彼女は幼い頃からずっと、母親と二人暮らしだったのだが、
拓馬と似たような境遇で、頻繁に母親が新しい男を作っては、
その男たちと共に、陽菜に虐待行為を行っていた。
今までもずっと児童相談所が母親のもとを訪れていたのだが、最近になってこの母親が同居の男との間で事件を起こし、
それを機に陽菜は施設に引き取られることとなったのである。
施設の職員の山形が拓馬の部屋に陽菜を連れて来た。
山形は誰にも心を開かない拓馬に、いつも笑顔で接し続けてくれるまだ若い女性職員である。
「拓馬くんちょっといい?」
「はい」
拓馬は山形にだけは話しかけられても返事をする。
「今日から一緒に生活する安藤陽菜ちゃん」
そう言って陽菜を拓馬に紹介した。
「で?」
拓馬は陽菜をチラっと見ただけで、また視線を机の参考書に移した。
「陽菜ちゃんには拓馬くんと同じ学校の転入試験を受けてもらおうと思ってるの」
「え?」
「でね。

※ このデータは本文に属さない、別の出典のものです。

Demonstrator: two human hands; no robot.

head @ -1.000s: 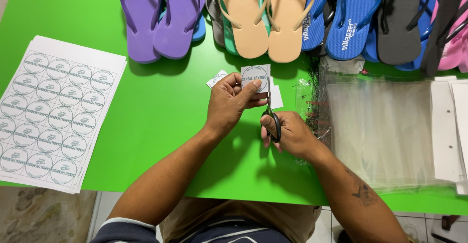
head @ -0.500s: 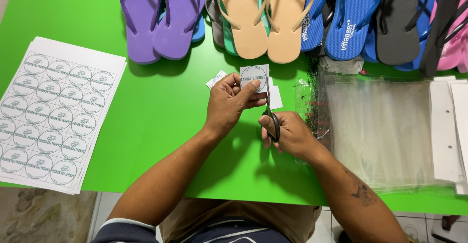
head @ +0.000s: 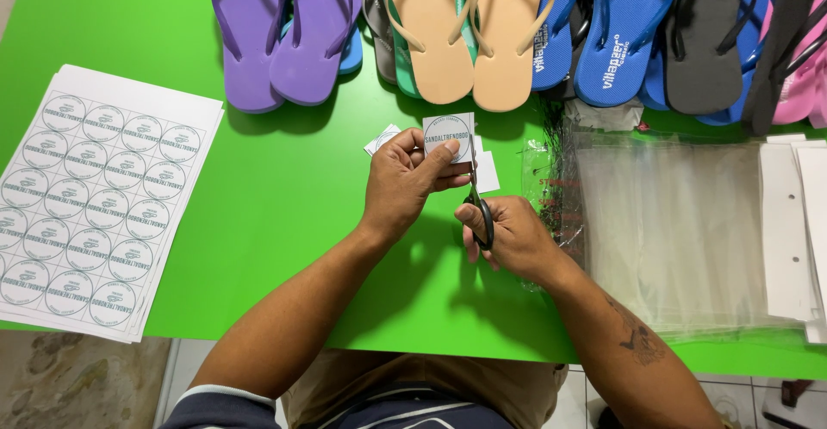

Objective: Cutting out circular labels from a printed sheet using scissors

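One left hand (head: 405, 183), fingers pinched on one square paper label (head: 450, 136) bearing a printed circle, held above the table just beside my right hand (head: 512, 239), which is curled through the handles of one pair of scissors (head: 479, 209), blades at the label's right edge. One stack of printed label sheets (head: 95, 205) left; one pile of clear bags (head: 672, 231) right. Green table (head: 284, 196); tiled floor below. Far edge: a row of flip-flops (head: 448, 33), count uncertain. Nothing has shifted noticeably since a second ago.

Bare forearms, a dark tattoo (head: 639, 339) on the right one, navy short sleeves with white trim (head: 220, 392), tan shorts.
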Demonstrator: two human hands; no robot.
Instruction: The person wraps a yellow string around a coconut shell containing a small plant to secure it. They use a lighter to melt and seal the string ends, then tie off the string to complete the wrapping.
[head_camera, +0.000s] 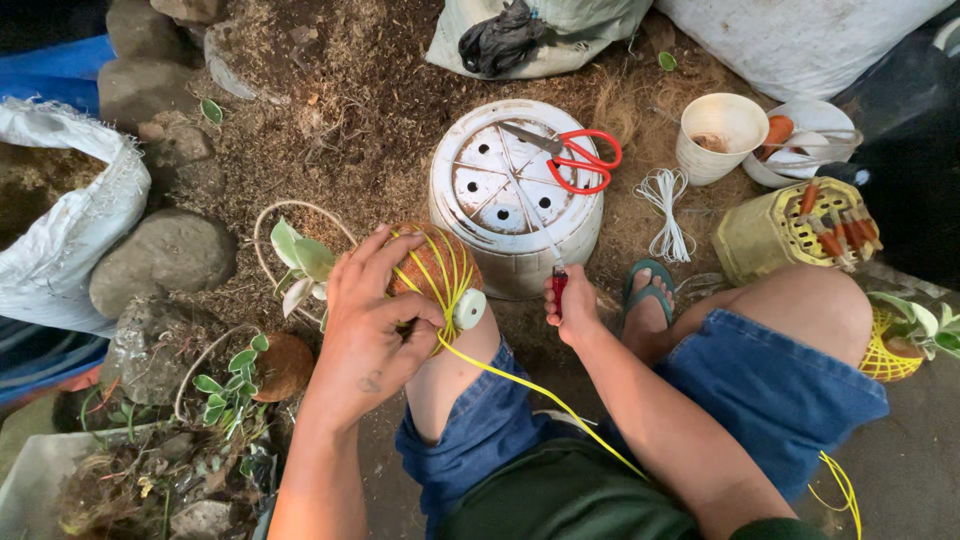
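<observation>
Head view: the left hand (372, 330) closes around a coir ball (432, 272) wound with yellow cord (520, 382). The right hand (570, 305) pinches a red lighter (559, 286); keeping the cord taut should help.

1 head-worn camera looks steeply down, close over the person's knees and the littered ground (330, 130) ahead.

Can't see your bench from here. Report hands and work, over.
Left hand grips yellow-strung moss ball. Right hand holds red lighter. Scissors on upturned white pot, clear of both.
</observation>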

港北高校に通ってるの拓馬くんだけだから、陽菜ちゃんのこと色々お願いしようと思って」
「冗談でしょ……」
拓馬は面倒くさそうに言った。
「そんなこと言わないで。この子はね、拓馬くんと似てるの」
「え?」
聞き返した拓馬に、山形は今までの陽菜の経緯を掻い摘んで教えてくれた。